The plan to seize Russian oligarchs’ assets sets an appalling precedent
The Bible’s Eighth Commandment prohibits thievery or stealing. It is understandable, nevertheless, that on Wednesday, the House of Representatives, infuriated by Russian aggression against Ukraine, would vote 417-8 to authorize President Joe Biden to steal the assets of Russian oligarchs allegedly linked to President Vladimir Putin to benefit the people of Ukraine.
The vote for H.R. 6930, the “Asset Seizure For Ukraine Reconstruction Act,” may be politically astute, but it is not law and is an appalling precedent.
Craving vengeance, British Prime Minister Winston Churchill urged summary executions of Nazi leaders accused of the worst atrocities in the history of mankind.

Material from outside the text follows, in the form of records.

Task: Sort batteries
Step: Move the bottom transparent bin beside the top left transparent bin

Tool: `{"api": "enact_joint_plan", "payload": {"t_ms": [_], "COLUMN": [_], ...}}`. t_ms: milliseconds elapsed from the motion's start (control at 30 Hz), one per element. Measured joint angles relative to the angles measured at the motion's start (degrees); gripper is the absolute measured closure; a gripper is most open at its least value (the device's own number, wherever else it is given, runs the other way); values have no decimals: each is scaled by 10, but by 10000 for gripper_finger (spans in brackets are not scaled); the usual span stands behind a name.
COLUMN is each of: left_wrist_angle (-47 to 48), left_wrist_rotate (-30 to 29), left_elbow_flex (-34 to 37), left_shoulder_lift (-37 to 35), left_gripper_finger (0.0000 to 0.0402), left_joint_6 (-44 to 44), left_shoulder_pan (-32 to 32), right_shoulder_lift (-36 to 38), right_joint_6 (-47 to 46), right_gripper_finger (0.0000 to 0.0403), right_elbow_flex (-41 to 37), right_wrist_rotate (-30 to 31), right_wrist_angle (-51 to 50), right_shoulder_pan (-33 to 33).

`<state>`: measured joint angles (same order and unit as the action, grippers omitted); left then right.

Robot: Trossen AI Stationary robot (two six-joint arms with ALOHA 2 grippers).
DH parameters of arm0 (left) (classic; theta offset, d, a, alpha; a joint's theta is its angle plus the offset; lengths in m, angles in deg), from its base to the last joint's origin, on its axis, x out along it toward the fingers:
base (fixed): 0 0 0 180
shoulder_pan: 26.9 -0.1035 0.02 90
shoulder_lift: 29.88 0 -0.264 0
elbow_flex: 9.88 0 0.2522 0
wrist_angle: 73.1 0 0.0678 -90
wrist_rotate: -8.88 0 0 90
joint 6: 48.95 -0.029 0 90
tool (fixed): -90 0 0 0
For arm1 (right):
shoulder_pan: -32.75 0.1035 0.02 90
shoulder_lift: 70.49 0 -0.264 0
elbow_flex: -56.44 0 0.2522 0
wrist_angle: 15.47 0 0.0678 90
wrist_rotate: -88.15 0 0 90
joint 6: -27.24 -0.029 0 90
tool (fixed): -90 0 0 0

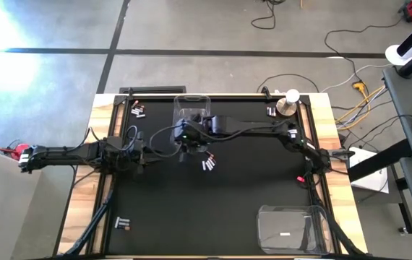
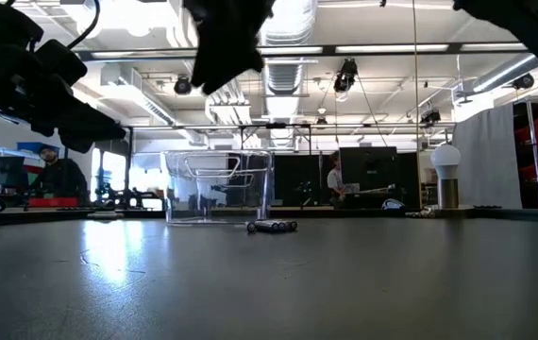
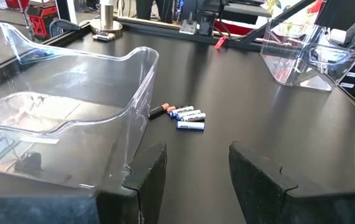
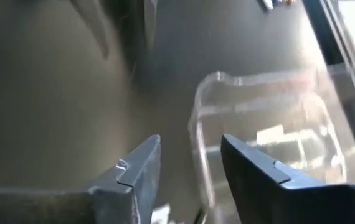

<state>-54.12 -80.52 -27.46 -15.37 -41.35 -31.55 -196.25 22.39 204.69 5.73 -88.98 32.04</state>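
The right gripper [image 1: 189,136] is held above the near rim of the clear bin [image 1: 192,108] at the table's [image 1: 213,209] far edge, jaws parted with nothing seen between them. A cluster of batteries [image 1: 207,163] lies on the table just nearer the front than this gripper, close to the bin's near corner; most lie side by side, long axes roughly parallel. The left gripper [image 3: 193,165] waits towards the left edge, partly open and empty. The right arm is judged the nearer to the cluster.
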Motion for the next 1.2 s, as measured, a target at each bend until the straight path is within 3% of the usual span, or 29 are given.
{"api": "enact_joint_plan", "payload": {"t_ms": [300,600,1000,1200], "left_wrist_angle": [0,-1,-1,0], "left_wrist_rotate": [0,0,0,0], "left_elbow_flex": [0,0,0,0], "left_shoulder_lift": [4,7,8,9], "left_gripper_finger": [246,246,246,246], "left_joint_6": [0,0,0,0], "left_shoulder_pan": [0,0,0,0], "right_shoulder_lift": [40,43,27,19], "right_joint_6": [-190,-413,-876,-1056], "right_gripper_finger": [228,228,183,164], "right_elbow_flex": [0,0,-2,-52], "right_wrist_rotate": [12,148,149,110], "right_wrist_angle": [-165,-220,-302,-304], "right_shoulder_pan": [102,281,476,517]}}
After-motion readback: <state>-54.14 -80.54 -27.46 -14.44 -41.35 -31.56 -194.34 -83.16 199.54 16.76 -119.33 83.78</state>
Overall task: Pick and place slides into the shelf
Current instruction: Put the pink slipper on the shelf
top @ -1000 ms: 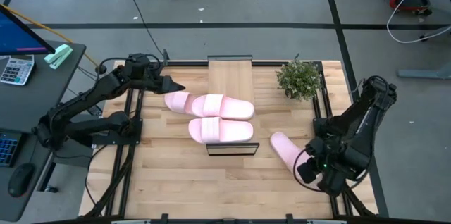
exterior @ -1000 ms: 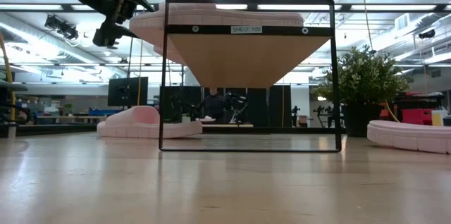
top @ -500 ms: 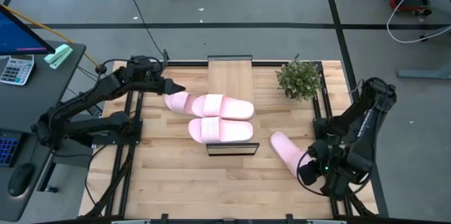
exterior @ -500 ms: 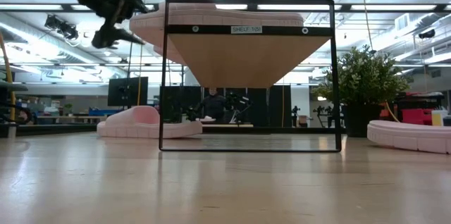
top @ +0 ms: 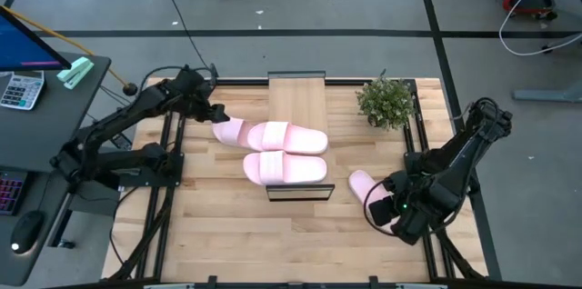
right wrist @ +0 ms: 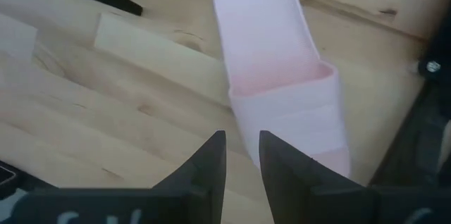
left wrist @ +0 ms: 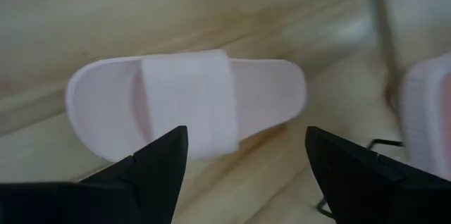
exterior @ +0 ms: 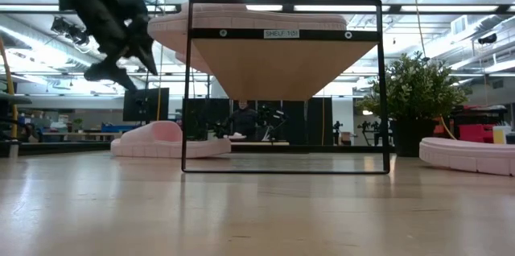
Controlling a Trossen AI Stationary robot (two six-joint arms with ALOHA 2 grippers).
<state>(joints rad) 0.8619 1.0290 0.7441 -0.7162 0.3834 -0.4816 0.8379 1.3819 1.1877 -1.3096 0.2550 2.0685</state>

Cooler heads prevailed. Chief Prosecutor Robert Jackson explained before the Nuremberg Tribunal: “The wrongs which we seek to condemn and punish have been so calculated, so malignant, and so devastating, that civilization cannot tolerate their being ignored, because it cannot survive their being repeated. That four great nations, flushed with victory and stung with injury stay the hand of vengeance and voluntarily submit their captive enemies to the judgment of the law is one of the most significant tributes that Power has ever paid to Reason.”
Like summary executions, H.R. 6930 authorizes shocking violations of due process and separation of powers. It endows the president with the authority to confiscate property upon an unreviewable determination that “Russia remains engaged in a territorial conquest in Ukraine.”
No statutory guidelines limit the president’s discretion. President Joe Biden, for example, could determine that Russia’s 2014 annexation of Crimea or control of the Donbas region has made it permanently engaged in a conquest of Ukraine. The delegation lacks a constitutionally required limiting principle.
Upon making the statutory determination, the president is empowered to confiscate assets valued by him at over $5 million within the jurisdiction of the United States if they are owned by Russian oligarchs whom the president proclaims have accumulated wealth because of connections to Putin and have been blacklisted by the president for suspected corruption, human rights violations, malign Russian influence, or Ukraine. The targeted oligarchs receive neither notice nor an opportunity to respond, nor an opportunity to confront accusers, nor an independent or impartial decisionmaker — summary justice at its worst.
Nazi leaders at Nuremberg, in contrast, were protected by due process and some were acquitted. President Biden would fail even the lowest threshold of impartiality mandated by due process. He has already denounced Russian President Vladimir Putin as a killer, a war criminal, complicit in genocide, and justifying regime change. Weakening Russia is atop his foreign policy agenda. Can Biden be trusted without outside scrutiny or rules of evidence to accurately assess the value of oligarch assets or a nexus between their wealth and Putin?
H.R. 6930 also violates the spirit, if not the letter, of the constitutional prohibition of bills of attainder in Article I, section 9, clause 3, i.e., the legislative infliction of punishment targeting a narrowly defined group. The bill exhibits no plausible remedial, non-punitive purpose.
To borrow from Justice Robert Jackson’s dissent to upholding racist concentration camps for loyal Japanese Americans during World War II, H.R. 6930 as a precedent would lie “about like a loaded weapon ready for the hand of any authority that can bring forward a plausible claim of an urgent need.” Indeed, the bill’s authors tacitly acknowledged its danger with a two-year sunset to safeguard against Donald Trump’s possible election in 2024.
Dramatist Robert Boldt answered the “good guy, bad guy” justification for H.R.6930 in the following exchanges between Roper and Sir Thomas More in the 1960 play, “A Man for All Seasons”:
“Roper: So now you’d give the devil the benefit of law?
More: Yes. What would you do? Cut a great road through the law to get after the devil?
Roper: I’d cut down every law in England to do that.
More: Oh, and when the last law was down, and the devil turned on you, where would you hide, Roper, all the laws being flat? … Yes, I’d give the devil the benefit of the law, for my own safety’s sake.”
Bruce Fein was associate deputy attorney general under President Regan and is the author of “Constitutional Peril: The Life and Death Struggle for Our Constitution and Democracy.”